Cuba Offers Up Opportunities and Headaches for American Entrepreneurs
Cuba Offers Up Opportunities and Headaches for American Entrepreneurs
by David DeVoss AUGUST 3, 2016, 11:52 AM EDT
Regulations are loosening in the Communist country, but the business
climate remains uncertain.
Zach Smith built his $15 million travel business by offering customized
tours of exotic locations in Latin America. But in order to stay ahead
of the competition, the 35-year old, Seattle-based entrepreneur knew he
needed a new attraction. He stumbled upon an answer when President Obama
announced the U.S. would reestablish diplomatic relations with Cuba in
2015: His company would offer trips to Havana.

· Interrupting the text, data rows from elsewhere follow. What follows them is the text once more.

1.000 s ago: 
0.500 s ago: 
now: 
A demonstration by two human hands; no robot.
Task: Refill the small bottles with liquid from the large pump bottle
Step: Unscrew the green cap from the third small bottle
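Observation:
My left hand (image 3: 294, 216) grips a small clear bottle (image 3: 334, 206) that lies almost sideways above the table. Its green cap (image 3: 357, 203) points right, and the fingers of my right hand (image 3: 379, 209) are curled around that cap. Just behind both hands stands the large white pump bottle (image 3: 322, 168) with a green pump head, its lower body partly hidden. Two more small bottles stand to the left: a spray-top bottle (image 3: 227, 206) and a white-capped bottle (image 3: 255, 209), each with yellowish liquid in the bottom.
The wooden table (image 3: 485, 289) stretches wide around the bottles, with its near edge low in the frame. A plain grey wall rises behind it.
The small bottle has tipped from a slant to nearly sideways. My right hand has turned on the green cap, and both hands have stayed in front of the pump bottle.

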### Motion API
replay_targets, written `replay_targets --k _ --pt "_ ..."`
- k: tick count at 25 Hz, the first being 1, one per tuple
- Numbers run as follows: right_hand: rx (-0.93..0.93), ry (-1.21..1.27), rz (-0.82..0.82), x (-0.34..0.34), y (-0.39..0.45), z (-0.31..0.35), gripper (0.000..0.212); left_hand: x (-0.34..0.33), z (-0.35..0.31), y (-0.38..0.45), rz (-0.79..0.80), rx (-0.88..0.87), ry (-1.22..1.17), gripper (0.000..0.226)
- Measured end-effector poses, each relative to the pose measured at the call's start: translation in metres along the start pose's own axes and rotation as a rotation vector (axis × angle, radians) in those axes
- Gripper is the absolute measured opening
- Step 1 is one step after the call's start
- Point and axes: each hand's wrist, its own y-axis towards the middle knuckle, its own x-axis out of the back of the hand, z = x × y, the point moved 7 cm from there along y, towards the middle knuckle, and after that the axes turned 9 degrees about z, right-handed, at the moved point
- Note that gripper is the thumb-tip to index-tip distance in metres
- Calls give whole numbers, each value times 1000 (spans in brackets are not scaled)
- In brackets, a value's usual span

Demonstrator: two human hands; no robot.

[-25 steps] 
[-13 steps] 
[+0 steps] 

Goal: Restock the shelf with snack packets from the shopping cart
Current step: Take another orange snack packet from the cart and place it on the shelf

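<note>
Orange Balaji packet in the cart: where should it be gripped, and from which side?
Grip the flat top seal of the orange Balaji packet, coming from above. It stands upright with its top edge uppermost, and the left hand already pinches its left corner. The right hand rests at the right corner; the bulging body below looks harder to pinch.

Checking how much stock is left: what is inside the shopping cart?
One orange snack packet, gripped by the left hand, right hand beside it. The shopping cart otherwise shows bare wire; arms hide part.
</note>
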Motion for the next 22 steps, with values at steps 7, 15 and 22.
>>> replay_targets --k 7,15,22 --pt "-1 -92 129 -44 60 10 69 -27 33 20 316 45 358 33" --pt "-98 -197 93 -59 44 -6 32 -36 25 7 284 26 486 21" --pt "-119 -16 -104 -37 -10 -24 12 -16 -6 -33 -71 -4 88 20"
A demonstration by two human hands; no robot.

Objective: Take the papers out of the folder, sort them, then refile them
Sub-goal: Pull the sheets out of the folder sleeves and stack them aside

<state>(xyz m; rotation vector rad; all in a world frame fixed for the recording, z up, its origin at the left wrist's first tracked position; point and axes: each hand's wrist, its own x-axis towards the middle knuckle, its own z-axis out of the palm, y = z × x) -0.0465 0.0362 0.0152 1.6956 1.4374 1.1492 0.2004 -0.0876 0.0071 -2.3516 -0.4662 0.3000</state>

Unfortunately, Smith had no idea how to locate prospective vendors,
establish credit or obtain government permission to do business in the
country. His credit card didn’t work in Havana — the island’s economy
relied almost exclusively on cash. While a tourist might carry enough
money to pay for a holiday weekend, no company could risk bringing in
bricks of bills to cover ongoing expenses.
And so late last year, he flew to Havana for a three-day, $2,600
English-speaking tour of the city, designed for U.S. business men and
women looking to do business in the country. “We went to an automobile
factory, met with a Cuban attorney handling real estate transactions,
visited the office that operates Cuba’s ports and got a briefing from
the organization that handles all external investment,” he remembers.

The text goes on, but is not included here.